Data is all the buzz around real estate, but how do we categorise it, what data do we need, what are the concerns and why should I care about the content of the local water supply before I consider whether to purchase a real estate asset?
Data is simply anything that can be measured and used for reference and analysis. For the sake of an ongoing example, let’s call “data” the usual variables of size, location, amenities and market condition upon which we would base an offer for a single residential property on any given day.
Alternative data is any data which is being used for anything than its primary collection purpose, and so sits outside of the realm of traditional data. So if the crime rates in an area on any day are being used to decide the price a person may offer for our same example property, this makes the local crime statistics an alternative data set.
Big data is traditionally defined through the three V’s: information which is produced with high velocity, variety and volume. However, all three of these require benchmarking to know exactly what constitutes their scales of magnitude, with no clear guidelines as to how. Within real estate, big data can be thought of as that which is being produced in near real time, too large for traditional regression and spreadsheet models to interpret. Within our example this could represent the social media activity and demographic profiles of those who have been convicted of crime in the local neighbourhood of our example property.
The reason for the recent ‘data buzz’ is due to the rapidly increasing ability of Machine Learning: a set of self-refining computer algorithms, able to find correlation in disparate data sets. This increased ability has been brought about by the exponential development of more efficient microchip processors in the computer hardware industry. This breakthrough has suddenly made the analysis of alternative big data sets possible to the world of real estate: a revolution that is fuelling the rise of increasingly intelligent PropTech organisations.
To once again return to my opening questions, what data do we need? Well, that all depends on what outcome we are hoping to achieve, and answered simply, we need any and all data that may offer insight or competitive advantage for our pricing decision of the example property. To tie all previous examples together, my final opening question, on the relevance of the local water supply to property pricing decisions, is an one being explored by start-up residential loan company Proportunity. They claim to offer more competitive loan terms than traditional companies based on their ability to predict the future value of a property they lend against through the analysis of alternative big data sets. Macaulay (2018) writes of some of Proportunity’s more novel methods: “Analysis of police arrests and the chemical compounds in sewers that people flush down their drains shows that when the use of crack cocaine drops gentrification could soon arrive, but when the crack is replaced by cocaine gentrification may already be complete.”
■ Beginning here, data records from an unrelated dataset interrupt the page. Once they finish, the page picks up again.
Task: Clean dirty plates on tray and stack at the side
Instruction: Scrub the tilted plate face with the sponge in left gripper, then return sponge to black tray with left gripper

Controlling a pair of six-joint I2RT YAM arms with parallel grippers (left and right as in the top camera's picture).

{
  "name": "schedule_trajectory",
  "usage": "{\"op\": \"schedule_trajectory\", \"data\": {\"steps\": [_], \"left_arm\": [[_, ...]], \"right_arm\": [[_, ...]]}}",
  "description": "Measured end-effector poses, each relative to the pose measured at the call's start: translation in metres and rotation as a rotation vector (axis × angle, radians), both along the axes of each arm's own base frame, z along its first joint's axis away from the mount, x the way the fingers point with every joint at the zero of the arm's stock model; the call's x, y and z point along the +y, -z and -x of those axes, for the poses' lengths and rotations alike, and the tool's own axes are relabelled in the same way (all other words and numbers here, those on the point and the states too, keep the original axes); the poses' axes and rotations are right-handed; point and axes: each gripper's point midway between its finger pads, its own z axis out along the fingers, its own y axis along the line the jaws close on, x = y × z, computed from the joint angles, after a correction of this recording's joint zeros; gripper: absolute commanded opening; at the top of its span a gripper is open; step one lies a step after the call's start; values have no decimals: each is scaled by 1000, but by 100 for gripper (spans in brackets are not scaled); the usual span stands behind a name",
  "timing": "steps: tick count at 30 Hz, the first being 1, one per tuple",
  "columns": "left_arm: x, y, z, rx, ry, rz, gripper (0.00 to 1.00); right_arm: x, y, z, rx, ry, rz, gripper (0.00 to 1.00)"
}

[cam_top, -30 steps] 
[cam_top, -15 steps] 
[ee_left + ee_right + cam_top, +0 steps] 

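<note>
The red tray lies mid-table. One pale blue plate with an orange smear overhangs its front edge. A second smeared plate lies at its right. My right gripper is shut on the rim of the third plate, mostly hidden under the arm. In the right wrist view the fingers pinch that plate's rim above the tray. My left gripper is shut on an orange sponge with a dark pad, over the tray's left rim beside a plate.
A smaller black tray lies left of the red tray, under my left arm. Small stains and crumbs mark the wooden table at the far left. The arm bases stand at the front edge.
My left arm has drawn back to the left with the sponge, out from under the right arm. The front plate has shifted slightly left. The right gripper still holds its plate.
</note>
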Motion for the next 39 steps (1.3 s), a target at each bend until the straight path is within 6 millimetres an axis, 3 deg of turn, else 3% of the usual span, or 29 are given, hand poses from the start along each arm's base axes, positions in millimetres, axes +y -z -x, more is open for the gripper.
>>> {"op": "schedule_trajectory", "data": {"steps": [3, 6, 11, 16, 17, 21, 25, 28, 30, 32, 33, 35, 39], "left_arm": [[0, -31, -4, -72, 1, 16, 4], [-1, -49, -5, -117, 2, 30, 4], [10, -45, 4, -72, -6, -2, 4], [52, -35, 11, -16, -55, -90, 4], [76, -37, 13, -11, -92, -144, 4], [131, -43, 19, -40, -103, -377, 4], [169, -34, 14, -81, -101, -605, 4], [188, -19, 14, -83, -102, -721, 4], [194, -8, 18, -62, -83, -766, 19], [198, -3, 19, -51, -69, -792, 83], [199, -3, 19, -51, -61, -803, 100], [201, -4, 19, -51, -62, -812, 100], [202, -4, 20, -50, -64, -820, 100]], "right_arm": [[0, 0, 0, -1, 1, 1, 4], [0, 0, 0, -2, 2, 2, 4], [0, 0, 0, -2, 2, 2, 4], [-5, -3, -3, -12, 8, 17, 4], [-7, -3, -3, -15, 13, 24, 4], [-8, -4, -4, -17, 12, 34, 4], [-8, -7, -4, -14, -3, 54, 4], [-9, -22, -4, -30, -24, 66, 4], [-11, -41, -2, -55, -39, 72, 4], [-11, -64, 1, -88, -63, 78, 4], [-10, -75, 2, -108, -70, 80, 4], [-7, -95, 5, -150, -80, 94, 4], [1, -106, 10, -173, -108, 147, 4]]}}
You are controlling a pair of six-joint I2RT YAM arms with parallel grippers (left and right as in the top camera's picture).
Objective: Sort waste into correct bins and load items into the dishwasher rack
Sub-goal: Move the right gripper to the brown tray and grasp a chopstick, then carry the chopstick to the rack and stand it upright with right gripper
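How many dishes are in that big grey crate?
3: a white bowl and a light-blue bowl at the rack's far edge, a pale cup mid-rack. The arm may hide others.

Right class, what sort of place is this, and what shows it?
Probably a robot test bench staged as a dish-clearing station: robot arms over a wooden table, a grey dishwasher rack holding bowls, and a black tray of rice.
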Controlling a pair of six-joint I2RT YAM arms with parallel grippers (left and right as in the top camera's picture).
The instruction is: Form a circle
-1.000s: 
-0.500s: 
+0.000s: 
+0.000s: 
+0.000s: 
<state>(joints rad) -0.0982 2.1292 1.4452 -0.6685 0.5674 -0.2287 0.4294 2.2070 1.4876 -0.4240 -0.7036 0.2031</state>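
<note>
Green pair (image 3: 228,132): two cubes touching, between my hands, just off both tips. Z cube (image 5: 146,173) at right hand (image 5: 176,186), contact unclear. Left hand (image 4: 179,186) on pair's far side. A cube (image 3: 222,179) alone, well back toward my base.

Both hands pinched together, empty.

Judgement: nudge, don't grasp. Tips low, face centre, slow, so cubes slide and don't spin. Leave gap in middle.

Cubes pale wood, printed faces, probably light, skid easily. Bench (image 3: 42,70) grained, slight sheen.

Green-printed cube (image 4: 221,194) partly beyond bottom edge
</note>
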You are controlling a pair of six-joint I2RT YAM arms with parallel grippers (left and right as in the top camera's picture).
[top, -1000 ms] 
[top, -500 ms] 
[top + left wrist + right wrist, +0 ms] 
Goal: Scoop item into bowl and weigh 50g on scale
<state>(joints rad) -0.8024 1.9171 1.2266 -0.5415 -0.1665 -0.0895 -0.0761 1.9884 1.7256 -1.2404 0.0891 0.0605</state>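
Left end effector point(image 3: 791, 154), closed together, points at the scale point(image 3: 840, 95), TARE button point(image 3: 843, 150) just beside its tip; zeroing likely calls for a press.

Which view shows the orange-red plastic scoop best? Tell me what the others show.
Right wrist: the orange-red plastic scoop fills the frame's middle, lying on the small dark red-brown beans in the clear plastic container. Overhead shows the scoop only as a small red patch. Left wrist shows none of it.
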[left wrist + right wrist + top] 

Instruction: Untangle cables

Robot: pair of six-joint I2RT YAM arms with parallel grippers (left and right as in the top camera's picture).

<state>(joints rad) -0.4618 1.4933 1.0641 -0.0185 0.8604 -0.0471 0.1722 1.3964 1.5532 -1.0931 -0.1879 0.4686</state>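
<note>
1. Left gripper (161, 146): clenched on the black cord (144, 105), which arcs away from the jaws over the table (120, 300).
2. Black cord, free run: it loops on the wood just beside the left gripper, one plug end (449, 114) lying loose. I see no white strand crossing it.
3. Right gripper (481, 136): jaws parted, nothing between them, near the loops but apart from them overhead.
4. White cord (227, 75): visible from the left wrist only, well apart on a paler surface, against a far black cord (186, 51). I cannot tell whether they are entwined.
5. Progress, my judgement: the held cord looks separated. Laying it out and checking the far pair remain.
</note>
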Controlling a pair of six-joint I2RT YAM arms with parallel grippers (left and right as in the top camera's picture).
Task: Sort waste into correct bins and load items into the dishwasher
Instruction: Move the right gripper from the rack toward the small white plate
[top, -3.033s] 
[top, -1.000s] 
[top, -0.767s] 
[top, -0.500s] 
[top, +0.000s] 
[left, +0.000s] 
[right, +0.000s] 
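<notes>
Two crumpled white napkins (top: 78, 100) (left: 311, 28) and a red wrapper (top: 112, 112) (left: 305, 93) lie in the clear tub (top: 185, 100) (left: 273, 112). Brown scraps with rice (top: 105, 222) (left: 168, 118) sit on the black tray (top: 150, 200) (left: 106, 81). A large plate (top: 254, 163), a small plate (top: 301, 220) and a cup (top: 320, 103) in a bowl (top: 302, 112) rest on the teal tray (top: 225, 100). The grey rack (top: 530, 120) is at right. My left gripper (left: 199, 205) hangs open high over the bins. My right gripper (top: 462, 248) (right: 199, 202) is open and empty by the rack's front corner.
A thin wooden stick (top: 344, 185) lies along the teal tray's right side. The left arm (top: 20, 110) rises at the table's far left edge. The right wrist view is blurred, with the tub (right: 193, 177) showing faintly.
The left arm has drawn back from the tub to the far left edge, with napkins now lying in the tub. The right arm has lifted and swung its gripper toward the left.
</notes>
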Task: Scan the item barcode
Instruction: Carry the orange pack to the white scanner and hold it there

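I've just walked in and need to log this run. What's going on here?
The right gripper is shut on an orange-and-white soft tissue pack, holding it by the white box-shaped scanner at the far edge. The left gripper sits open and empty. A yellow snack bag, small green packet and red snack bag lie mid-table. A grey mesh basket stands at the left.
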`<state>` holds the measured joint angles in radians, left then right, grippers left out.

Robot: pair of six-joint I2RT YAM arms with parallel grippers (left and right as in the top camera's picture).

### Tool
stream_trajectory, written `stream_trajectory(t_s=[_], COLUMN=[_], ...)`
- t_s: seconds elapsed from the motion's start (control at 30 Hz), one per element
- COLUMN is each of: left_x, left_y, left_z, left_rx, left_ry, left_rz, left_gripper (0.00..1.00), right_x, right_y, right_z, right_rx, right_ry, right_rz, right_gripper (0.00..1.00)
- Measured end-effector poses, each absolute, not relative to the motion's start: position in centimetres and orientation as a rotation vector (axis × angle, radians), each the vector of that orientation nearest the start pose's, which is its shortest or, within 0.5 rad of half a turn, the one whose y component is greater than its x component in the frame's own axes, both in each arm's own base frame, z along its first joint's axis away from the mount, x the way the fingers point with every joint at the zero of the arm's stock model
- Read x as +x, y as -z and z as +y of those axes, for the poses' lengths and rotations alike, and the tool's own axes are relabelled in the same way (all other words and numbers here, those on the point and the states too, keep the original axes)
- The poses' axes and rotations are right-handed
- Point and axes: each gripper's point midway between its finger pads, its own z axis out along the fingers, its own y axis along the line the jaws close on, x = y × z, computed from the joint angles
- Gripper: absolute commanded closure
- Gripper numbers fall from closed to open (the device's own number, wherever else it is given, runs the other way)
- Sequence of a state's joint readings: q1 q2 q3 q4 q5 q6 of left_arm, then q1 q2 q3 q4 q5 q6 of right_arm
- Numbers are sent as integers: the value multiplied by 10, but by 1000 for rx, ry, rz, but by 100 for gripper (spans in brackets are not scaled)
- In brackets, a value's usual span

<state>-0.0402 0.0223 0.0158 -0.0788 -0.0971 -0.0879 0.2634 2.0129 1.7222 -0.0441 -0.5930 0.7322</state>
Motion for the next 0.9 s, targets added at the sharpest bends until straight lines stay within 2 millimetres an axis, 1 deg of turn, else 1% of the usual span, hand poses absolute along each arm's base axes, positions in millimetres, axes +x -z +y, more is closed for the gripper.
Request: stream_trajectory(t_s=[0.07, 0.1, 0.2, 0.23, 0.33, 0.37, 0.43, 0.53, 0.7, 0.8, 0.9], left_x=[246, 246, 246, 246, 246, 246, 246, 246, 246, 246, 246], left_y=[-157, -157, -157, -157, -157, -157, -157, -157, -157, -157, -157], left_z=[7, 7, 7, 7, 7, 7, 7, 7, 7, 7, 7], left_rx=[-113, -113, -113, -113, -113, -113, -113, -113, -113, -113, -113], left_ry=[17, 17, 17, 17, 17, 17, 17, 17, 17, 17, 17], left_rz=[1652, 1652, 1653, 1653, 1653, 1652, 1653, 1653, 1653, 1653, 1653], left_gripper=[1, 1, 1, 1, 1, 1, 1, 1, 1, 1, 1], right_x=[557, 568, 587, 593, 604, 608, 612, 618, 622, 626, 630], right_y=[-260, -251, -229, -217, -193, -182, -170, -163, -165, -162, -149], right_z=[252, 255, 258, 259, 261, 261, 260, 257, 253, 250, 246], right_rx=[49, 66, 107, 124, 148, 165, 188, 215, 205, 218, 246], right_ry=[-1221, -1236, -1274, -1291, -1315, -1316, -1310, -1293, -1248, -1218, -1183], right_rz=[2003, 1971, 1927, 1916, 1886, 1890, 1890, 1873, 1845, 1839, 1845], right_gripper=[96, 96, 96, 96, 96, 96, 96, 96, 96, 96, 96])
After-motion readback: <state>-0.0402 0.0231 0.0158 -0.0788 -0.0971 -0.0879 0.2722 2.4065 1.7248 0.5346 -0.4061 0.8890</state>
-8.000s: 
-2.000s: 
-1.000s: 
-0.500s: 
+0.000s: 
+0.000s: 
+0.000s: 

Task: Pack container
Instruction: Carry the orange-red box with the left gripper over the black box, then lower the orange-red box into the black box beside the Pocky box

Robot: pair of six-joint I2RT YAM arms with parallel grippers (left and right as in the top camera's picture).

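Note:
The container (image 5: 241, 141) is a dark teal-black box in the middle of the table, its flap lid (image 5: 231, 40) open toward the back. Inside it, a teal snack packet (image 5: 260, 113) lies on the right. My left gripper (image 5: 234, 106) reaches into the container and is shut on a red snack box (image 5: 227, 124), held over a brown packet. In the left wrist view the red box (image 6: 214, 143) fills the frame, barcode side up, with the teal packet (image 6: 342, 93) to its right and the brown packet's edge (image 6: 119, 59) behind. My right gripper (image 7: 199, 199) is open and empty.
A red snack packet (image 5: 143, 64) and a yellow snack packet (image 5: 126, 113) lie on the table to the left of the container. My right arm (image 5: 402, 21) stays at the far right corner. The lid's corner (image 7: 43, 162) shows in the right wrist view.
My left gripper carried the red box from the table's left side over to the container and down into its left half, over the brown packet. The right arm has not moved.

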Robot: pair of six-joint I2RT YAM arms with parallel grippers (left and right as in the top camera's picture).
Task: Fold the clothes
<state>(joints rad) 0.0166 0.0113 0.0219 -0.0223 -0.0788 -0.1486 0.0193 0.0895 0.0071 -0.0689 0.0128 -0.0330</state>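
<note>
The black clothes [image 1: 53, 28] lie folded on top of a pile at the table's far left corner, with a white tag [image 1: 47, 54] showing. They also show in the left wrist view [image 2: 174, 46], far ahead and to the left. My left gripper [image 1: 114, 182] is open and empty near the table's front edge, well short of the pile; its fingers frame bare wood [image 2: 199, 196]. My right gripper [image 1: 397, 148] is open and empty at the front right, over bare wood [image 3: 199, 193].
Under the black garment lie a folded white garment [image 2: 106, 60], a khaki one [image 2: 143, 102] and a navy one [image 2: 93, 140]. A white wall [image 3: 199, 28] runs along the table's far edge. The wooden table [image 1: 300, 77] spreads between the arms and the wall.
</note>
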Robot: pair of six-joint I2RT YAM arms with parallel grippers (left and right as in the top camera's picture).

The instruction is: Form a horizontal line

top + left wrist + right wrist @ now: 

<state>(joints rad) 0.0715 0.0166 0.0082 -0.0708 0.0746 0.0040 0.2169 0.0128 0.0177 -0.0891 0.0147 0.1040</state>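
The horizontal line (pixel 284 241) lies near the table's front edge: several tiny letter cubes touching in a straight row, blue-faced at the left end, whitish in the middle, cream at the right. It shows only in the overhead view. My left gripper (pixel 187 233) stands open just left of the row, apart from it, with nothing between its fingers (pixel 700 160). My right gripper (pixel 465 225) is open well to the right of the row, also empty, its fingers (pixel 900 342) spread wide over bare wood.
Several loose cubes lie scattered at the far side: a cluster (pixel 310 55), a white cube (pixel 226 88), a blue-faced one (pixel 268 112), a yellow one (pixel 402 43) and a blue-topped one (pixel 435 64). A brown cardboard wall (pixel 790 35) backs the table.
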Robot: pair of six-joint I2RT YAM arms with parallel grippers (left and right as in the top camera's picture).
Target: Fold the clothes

This level of granular data and attention to detail is revolutionising the way we think about the role of data in driving our investment decisions. But here is the caveat, while these statistics may seem clever, novel and objective, there needs to be an understanding of the assumptions on which the machine learning algorithms are developed. You see, in Proportunity’s case, their assumption of ‘coolness’ driven regional house price growth assumes that Richard Florida’s famed “creative class” drivers of gentrification holds true for all regions. While this is typically exemplified in the UK by Shoreditch’s Britpop driven growth of the 1990s, should we blindly believe that is the path that all gentrification of undervalued, inner-city UK regions must therefore follow? and accordingly must we all begin measuring water supplies to stay up with the market? However, unless you are aware of this assumption upon which you are basing your machine learning algorithms and can control for this variable, you could end up with an all together incorrect analysis, due to the overweighting of incorrect alternative big data in your predictive models.